While showing my mother around Seattle one summer, a creepy White man with a 70s porn moustache wearing red-and-black buffalo plaid flannel (Before it was fashionable.) threw two comments my way:
I always thought Asian girls were so pretty.
Why are Asian girls so beautiful?
His lecherous grin made me push my mom out of the sidewalk so that we could take a different route to my internship office. I wanted to shrink and I wanted to slice his head off. He leered at me; he continued to leer at me as I tried as fast as I could to hide behind anything – a parked car, a newspaper stand, a lightpost.
As much as White boys love us, sometimes I don’t want to be an Asian girl.
It’s not all bad, of course. I definitely have friends who prefer one race over another when it comes to dating and relationships. Sometimes their preferences are congruent with their own cultural identity; sometimes they are not. The attraction itself is nothing to judge. You can’t choose who you like or love. Personally, I’ve been attracted to “everyone” and have dated within and outside of my own race.

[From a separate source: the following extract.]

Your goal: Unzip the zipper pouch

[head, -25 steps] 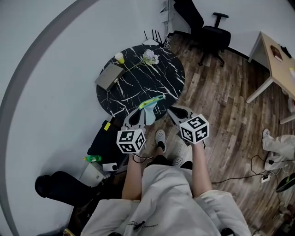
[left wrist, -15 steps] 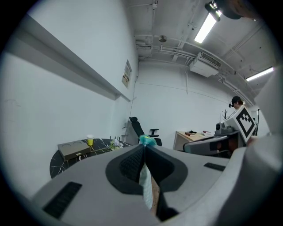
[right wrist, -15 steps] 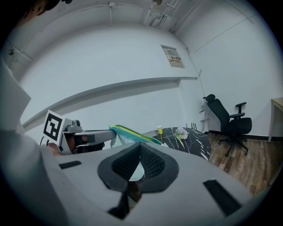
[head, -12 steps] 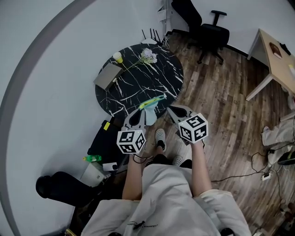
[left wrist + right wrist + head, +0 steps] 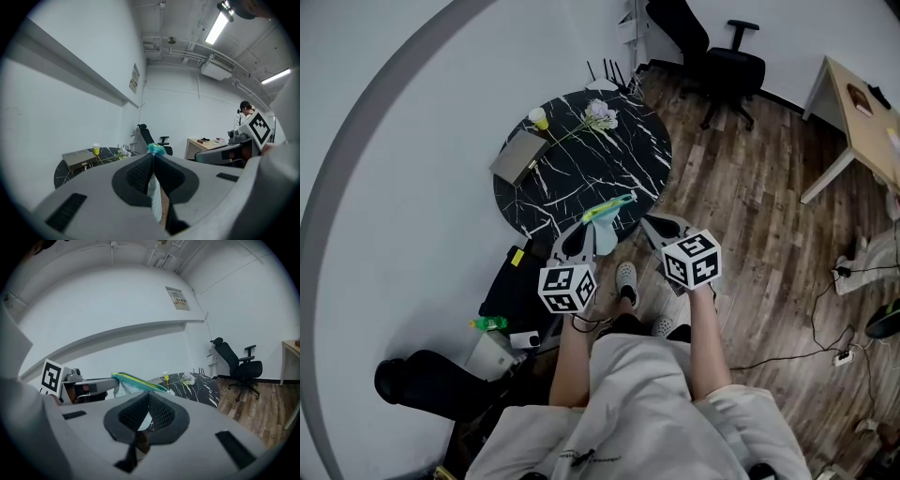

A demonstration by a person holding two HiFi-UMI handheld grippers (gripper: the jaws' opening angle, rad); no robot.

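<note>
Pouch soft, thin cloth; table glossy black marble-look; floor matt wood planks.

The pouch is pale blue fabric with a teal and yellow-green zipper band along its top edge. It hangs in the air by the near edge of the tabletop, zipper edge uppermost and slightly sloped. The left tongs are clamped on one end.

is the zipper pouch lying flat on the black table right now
No, the zipper pouch is clamped in the shut jaws of the left gripper and held up in the air, off the black marble table.
</note>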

Yet from my perspective, some Asian Fetishists act a few notches creepier than your average human beings with physical and romantic preferences. Sometimes I wonder if White guys leer at me because they’re trying to figure out if I’m Japanese and would be into posing for hentai porn. It could be the Night Stalker, for all I know, who apparently has a thing for Asian girls, asking Billy the poseur pen pal, “Know any Asian girls willing to correspond?” Other times, when I’m not feeling especially watched or targeted, I’m sure creepy undressings aren’t going on in Yellow Fevered minds. You really can’t tell what someone’s thinking on the inside, but 99% of the time when an Asian Fetishist speaks and shares his thoughts with me, I want to hurt him badly. (Without touching him, if that’s possible. I’d need to cleanse myself of any contact otherwise.)

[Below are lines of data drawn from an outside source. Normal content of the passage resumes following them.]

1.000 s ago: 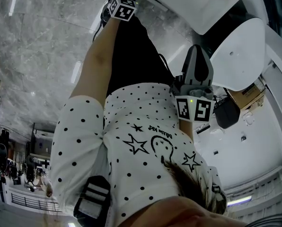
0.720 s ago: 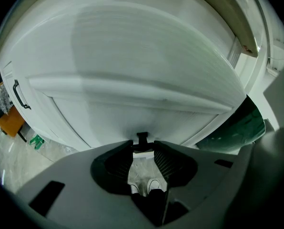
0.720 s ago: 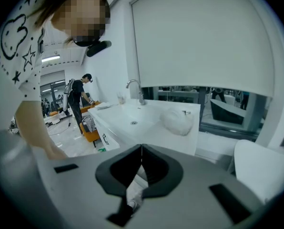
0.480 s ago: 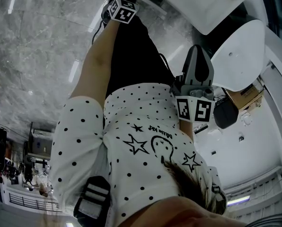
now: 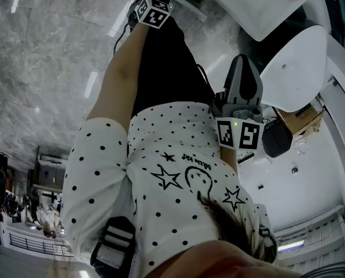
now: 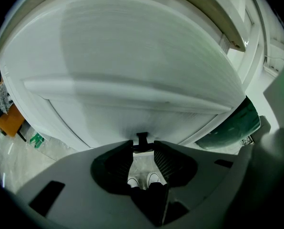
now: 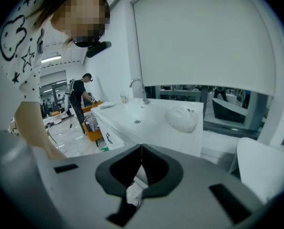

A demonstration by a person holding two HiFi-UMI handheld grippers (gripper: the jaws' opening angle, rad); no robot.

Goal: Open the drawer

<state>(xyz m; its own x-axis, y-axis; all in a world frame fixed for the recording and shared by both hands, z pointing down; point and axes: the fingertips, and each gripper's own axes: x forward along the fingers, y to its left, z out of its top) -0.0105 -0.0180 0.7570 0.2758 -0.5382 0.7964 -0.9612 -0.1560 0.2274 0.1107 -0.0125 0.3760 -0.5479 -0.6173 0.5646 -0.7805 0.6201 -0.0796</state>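
Pinching a small black handle (image 6: 142,138) at the very tips of the jaws of the left gripper (image 6: 143,149), with a narrow gap behind. Just beyond the handle, filling the left gripper view: the white front of the drawer (image 6: 132,61); hard to tell whether open at all. On the right gripper (image 7: 141,149), jaws pressed together with nothing inside, pointing toward a sink (image 7: 137,120), apart from the drawer. Probable risks from here: slipping off the handle, because of so shallow a hold; jamming the drawer by pulling sideways instead of straight back.
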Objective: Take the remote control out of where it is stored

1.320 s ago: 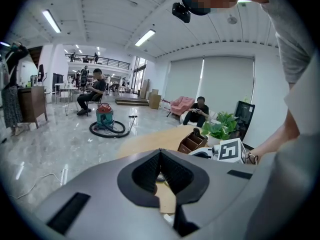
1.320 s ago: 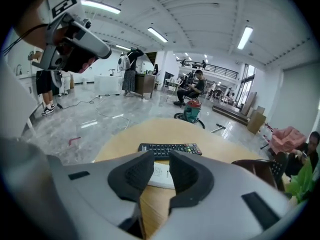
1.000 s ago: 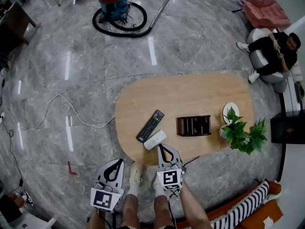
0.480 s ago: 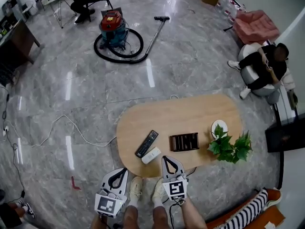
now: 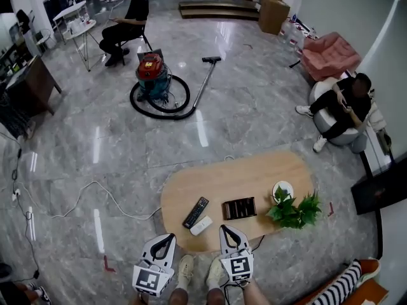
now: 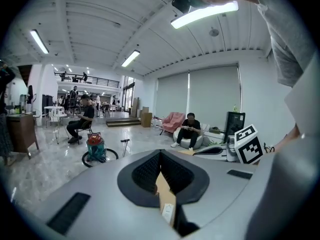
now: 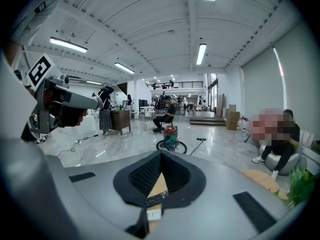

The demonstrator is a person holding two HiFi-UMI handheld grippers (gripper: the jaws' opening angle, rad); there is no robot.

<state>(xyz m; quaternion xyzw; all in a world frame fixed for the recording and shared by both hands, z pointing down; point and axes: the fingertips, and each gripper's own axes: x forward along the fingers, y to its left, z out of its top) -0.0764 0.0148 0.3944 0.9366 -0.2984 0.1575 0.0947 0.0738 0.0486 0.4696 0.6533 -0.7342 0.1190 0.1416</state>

As things stand right now, I’m in an interracial relationship. When I first saw him, I saw a man I wanted to get to know, and I think that’s really the key to determining whether an attraction is healthy or not. Whereas Asian Fetishists are often notorious for picking out Asian girls specifically because they are Asian and represent something “exotic” – something outside of their own culture’s realm – a natural, healthy attraction comes from that simple, inexplicable, undeniable pull to a person. Asian or not. Incongruous to one’s culture or not. Some people got Yellow Fever for all the wrong reasons.
Overall, Yellow Fever is both laughable and awkward. It’s funny-ha-ha and funny-interesting. It also probably comprises up to 60% of all the dating-related ads pumped out by Google AdWords:
I gave Bongo a specific case of Yellow Fever, and I’m fine with that. I’m not his Asian flower and I’m not his dragon lady. I inoculated him with my own special blend of Love Me for Me, and it’s really the best stuff anyone could lust after.

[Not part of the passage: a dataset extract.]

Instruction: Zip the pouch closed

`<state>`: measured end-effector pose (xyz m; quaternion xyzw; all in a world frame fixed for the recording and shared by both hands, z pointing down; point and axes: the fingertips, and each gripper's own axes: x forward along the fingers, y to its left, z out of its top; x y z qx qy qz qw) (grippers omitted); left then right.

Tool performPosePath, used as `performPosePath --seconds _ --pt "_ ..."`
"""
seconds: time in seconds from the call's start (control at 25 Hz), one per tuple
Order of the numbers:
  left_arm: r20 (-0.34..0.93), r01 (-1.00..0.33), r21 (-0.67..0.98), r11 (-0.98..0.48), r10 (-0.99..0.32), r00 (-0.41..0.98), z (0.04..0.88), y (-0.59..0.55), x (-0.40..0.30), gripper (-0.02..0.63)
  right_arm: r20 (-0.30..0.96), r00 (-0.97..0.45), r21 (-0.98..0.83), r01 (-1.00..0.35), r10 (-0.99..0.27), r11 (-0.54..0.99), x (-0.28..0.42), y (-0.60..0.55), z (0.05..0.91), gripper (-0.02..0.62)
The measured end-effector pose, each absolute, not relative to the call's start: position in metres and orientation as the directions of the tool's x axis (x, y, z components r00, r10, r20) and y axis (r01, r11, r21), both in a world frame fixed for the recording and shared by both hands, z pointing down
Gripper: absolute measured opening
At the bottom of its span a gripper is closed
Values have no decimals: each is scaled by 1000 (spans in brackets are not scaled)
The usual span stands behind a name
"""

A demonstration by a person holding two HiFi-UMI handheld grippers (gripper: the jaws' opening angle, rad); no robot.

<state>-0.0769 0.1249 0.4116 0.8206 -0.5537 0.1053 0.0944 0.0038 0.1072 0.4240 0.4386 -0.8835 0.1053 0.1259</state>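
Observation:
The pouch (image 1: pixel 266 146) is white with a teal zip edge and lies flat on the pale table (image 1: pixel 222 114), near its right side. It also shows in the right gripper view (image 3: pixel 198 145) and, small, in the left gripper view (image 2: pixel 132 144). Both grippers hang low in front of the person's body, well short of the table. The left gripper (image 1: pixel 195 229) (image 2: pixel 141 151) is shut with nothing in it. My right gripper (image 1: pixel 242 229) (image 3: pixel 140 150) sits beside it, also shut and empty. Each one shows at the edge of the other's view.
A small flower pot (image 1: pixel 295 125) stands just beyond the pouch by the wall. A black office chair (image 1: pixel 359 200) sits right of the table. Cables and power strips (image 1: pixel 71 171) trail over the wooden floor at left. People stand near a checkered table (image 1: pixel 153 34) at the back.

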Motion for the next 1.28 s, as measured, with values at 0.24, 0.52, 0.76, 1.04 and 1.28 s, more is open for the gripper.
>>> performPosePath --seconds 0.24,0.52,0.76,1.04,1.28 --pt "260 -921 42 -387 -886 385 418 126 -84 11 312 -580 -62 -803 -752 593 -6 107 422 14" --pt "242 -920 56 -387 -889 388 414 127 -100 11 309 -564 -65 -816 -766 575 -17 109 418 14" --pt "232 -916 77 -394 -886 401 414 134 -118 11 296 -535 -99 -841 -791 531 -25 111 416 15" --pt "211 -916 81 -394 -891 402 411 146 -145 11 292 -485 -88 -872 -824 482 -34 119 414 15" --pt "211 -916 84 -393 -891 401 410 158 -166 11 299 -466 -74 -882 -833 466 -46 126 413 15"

Editor’s Note: Due to a limited portrayal of masculine Asian men in significant roles in popular media and general exposure, Yellow Fever applies mainly to the partnership of Caucasian men to Asian women. It actually makes for a fun game that Bongo and I play, called “Spot the Asian Guy with the White Girl.” In the Bay Area, such a combination is as rare as a North Dakota license plate.
I’ve heard of “rice queens,” but I personally cannot speak on how Yellow Fever plays into homosexual relationships. If you have questions in that arena, I definitely know someone you can ask.